[Raw data]

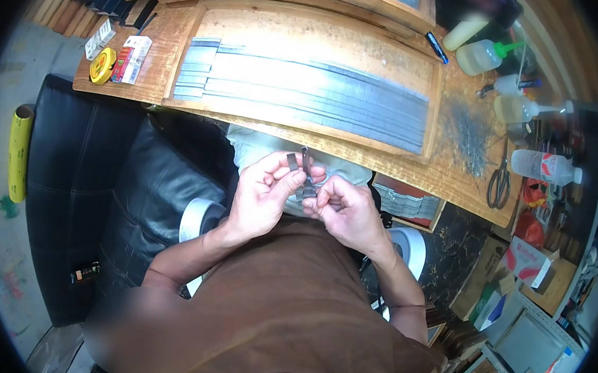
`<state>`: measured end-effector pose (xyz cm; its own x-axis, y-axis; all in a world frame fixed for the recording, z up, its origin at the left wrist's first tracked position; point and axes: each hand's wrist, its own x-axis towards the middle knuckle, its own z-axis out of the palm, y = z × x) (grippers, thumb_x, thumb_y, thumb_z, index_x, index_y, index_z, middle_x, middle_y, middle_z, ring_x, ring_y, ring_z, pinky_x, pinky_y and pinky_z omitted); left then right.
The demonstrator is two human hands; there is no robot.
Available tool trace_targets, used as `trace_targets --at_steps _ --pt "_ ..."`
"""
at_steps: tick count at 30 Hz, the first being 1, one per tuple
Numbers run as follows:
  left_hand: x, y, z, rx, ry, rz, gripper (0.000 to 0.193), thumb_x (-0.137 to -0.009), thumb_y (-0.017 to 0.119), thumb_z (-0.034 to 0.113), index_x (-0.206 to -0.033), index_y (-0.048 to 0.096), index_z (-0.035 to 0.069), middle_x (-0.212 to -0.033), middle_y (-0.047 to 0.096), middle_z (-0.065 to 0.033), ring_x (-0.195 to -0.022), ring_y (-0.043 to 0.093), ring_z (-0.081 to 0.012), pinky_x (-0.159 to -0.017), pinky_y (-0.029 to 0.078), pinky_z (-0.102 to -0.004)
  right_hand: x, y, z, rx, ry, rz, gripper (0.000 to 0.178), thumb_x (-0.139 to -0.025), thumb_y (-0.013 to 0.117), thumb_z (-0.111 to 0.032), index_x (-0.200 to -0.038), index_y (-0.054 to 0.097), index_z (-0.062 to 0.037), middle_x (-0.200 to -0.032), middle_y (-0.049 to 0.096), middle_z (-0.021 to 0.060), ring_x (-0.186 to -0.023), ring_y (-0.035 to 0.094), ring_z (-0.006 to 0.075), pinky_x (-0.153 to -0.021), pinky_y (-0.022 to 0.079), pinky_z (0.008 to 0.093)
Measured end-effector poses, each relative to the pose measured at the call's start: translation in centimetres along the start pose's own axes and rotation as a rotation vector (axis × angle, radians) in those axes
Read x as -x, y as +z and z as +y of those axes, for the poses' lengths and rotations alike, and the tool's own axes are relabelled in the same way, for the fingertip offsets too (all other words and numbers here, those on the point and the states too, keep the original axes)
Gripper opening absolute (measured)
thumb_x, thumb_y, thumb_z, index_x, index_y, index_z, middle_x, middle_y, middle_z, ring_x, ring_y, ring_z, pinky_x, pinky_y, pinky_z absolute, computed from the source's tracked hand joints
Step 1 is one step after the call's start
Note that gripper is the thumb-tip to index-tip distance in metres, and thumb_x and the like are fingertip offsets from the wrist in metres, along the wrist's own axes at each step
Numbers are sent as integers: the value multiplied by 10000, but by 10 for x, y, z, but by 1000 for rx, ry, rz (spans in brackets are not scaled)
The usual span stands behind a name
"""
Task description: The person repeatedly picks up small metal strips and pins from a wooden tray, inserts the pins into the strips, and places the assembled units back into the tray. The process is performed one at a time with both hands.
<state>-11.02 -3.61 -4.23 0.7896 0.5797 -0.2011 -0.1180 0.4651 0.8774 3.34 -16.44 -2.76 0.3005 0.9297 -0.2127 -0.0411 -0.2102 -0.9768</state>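
In front of my torso, just off the table's near edge, both hands are on a narrow dark brown strap [307, 162] that looks like a watch strap. My left hand [265, 196] is closed, its thumb and fingers pinching the strap from the left. One strap piece [292, 162] sticks up between these fingers. My right hand [350, 213] is closed too, with thumb and forefinger pinched at the strap's lower end. What lies between the right fingertips is too small to make out clearly. Beyond the hands, a wooden tray [194, 14] on the table holds rows of flat grey-blue strips [312, 94].
On the table's right lie dark scissors [499, 180], a pile of dark scraps [470, 139], a marker [437, 48] and squeeze bottles [480, 58]. A yellow tape measure [103, 66] and small boxes [132, 59] sit at left. A black padded seat [70, 191] stands left of me.
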Motion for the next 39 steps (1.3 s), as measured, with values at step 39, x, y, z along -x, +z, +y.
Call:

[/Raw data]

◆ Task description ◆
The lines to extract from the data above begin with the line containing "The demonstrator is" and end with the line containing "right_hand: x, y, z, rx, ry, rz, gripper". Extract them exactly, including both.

◆ Solution to the problem ◆
The demonstrator is two human hands; there is no robot.
Available tool trace_targets, used as `trace_targets --at_steps _ --pt "_ ..."`
"""
at_steps: tick count at 30 Hz, the first being 1, one per tuple
Numbers run as follows:
  left_hand: x, y, z, rx, ry, rz, gripper (0.000 to 0.193), thumb_x (-0.137 to -0.009), thumb_y (-0.017 to 0.119), thumb_z (-0.034 to 0.113), index_x (-0.206 to -0.033), index_y (-0.048 to 0.096), index_z (-0.035 to 0.069), middle_x (-0.212 to -0.033), middle_y (-0.047 to 0.096), middle_z (-0.065 to 0.033), ring_x (-0.195 to -0.022), ring_y (-0.043 to 0.093), ring_z (-0.081 to 0.012), pinky_x (-0.159 to -0.017), pinky_y (-0.029 to 0.078), pinky_z (-0.102 to -0.004)
  right_hand: x, y, z, rx, ry, rz, gripper (0.000 to 0.178), thumb_x (-0.139 to -0.025), thumb_y (-0.013 to 0.117), thumb_z (-0.111 to 0.032), index_x (-0.200 to -0.038), index_y (-0.054 to 0.097), index_z (-0.062 to 0.037), middle_x (-0.200 to -0.032), middle_y (-0.049 to 0.096), middle_z (-0.021 to 0.060), ring_x (-0.186 to -0.023), ring_y (-0.035 to 0.094), ring_z (-0.006 to 0.075), pinky_x (-0.153 to -0.021), pinky_y (-0.022 to 0.079), pinky_z (0.008 to 0.093)

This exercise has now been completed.